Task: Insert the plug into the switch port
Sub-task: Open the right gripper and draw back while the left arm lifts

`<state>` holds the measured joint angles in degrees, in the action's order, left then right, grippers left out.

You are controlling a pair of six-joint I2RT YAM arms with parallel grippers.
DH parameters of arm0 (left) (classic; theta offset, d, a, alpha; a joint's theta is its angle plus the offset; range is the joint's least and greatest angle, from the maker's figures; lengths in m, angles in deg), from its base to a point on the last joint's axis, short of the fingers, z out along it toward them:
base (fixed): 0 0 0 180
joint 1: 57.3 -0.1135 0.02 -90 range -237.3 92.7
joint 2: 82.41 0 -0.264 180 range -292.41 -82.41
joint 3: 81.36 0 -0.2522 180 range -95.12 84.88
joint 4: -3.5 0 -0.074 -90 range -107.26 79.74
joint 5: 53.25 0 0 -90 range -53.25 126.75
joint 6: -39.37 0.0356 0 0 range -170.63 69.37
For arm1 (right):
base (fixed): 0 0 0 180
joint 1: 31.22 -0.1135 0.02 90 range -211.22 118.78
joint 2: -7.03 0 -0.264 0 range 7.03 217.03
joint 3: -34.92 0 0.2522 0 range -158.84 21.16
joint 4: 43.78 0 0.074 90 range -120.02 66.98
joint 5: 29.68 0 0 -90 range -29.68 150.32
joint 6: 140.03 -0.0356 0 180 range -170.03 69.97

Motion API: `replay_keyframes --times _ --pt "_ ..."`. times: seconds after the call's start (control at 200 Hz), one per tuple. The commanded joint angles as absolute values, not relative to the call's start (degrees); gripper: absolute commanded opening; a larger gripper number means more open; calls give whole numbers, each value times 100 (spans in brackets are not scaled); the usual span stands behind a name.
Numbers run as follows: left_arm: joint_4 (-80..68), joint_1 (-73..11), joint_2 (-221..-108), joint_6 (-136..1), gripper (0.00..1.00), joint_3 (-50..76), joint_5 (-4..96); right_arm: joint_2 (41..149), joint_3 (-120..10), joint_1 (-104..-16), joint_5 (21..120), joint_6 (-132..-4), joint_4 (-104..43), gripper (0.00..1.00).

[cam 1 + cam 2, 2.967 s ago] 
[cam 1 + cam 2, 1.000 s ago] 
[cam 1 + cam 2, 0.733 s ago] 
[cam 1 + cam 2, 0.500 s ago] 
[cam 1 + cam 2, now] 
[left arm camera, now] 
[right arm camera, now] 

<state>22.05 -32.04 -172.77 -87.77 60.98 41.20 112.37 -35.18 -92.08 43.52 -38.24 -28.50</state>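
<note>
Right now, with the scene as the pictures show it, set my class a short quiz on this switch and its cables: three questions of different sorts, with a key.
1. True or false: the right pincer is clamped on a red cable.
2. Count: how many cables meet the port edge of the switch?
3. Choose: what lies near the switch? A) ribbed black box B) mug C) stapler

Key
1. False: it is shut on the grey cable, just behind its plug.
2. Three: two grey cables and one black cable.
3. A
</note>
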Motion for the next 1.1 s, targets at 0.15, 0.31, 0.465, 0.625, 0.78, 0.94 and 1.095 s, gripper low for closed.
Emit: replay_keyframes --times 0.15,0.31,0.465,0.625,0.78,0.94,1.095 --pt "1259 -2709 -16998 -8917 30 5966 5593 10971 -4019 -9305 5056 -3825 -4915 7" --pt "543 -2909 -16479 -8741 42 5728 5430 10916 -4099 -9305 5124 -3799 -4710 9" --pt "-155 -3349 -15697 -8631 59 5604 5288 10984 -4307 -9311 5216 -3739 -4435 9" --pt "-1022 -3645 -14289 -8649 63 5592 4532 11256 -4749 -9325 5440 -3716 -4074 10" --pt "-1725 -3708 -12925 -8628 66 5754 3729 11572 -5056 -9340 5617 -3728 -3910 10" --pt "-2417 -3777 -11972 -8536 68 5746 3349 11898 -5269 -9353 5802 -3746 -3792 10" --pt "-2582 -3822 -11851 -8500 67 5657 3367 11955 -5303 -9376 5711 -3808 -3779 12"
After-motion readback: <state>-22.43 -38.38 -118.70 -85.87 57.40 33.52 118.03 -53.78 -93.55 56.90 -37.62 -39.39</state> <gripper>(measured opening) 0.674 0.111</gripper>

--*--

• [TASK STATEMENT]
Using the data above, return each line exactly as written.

• [ANSWER SECTION]
Task: Insert the plug into the switch port
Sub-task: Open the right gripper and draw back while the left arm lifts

`<state>` holds the measured joint angles in degrees, in the action's order, left then right, grippers left out.

You are controlling a pair of six-joint I2RT YAM arms with parallel grippers.
DH parameters of arm0 (left) (classic; theta offset, d, a, alpha; a joint's theta is its angle plus the offset; range is the joint's least and greatest angle, from the maker's figures; lengths in m, angles in deg), from its base to a point on the last joint's axis, short of the fingers, z out along it toward them:
base (fixed): 0 0 0 180
joint 1: 57.3 -0.1135 0.02 -90 range -237.3 92.7
joint 2: 82.41 0 -0.264 180 range -292.41 -82.41
joint 3: 81.36 0 -0.2522 180 range -95.12 84.88
joint 4: -3.5 0 -0.074 -90 range -107.26 79.74
joint 5: 53.25 0 0 -90 range -53.25 126.75
joint 6: -39.37 0.0356 0 0 range -170.63 69.37
For arm1 (right):
base (fixed): 0 0 0 180
joint 1: 31.22 -0.1135 0.02 90 range -211.22 118.78
joint 2: -7.03 0 -0.264 0 range 7.03 217.03
joint 3: -34.92 0 0.2522 0 range -158.84 21.16
joint 4: 43.78 0 0.074 90 range -120.02 66.98
joint 5: 29.68 0 0 -90 range -29.68 150.32
joint 6: 140.03 -0.0356 0 180 range -170.03 69.97

Motion API: `replay_keyframes --times _ --pt "_ ..."`. times: seconds after the call's start (control at 200 Hz), one per tuple. The commanded joint angles as absolute values, not relative to the call's start (degrees); gripper: absolute commanded opening; a larger gripper number means more open; calls give whole numbers, each value times 100 (spans in brackets are not scaled); the usual span stands behind a name.
Numbers run as follows: left_arm: joint_4 (-80..68), joint_1 (-73..11), joint_2 (-221..-108), joint_6 (-136..1), gripper (0.00..1.00), joint_3 (-50..76), joint_5 (-4..96); right_arm: joint_2 (41..149), joint_3 (-120..10), joint_1 (-104..-16), joint_5 (21..120), joint_6 (-132..-4), joint_4 (-104..43), gripper (0.00..1.00).

[cam 1 + cam 2, 2.967 s ago] 
[cam 1 + cam 2, 1.000 s ago] 
[cam 1 + cam 2, 0.733 s ago] 
[cam 1 + cam 2, 0.500 s ago] 
[cam 1 + cam 2, now] 
[left arm camera, now] 
[right arm camera, now] 

<state>22.05 -32.04 -172.77 -87.77 60.98 41.20 112.37 -35.18 -92.08 43.52 -38.24 -28.50</state>
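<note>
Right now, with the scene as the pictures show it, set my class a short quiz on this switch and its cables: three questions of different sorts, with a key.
1. True or false: the right pincer is clamped on a red cable.
2. Count: how many cables meet the port edge of the switch?
3. Choose: what lies near the switch? A) ribbed black box B) mug C) stapler

Key
1. False: it is shut on the grey cable, just behind its plug.
2. Three: two grey cables and one black cable.
3. A
</note>
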Motion for the next 1.1 s, targets at 0.15, 0.31, 0.465, 0.625, 0.78, 0.94 and 1.095 s, gripper low for closed.
Emit: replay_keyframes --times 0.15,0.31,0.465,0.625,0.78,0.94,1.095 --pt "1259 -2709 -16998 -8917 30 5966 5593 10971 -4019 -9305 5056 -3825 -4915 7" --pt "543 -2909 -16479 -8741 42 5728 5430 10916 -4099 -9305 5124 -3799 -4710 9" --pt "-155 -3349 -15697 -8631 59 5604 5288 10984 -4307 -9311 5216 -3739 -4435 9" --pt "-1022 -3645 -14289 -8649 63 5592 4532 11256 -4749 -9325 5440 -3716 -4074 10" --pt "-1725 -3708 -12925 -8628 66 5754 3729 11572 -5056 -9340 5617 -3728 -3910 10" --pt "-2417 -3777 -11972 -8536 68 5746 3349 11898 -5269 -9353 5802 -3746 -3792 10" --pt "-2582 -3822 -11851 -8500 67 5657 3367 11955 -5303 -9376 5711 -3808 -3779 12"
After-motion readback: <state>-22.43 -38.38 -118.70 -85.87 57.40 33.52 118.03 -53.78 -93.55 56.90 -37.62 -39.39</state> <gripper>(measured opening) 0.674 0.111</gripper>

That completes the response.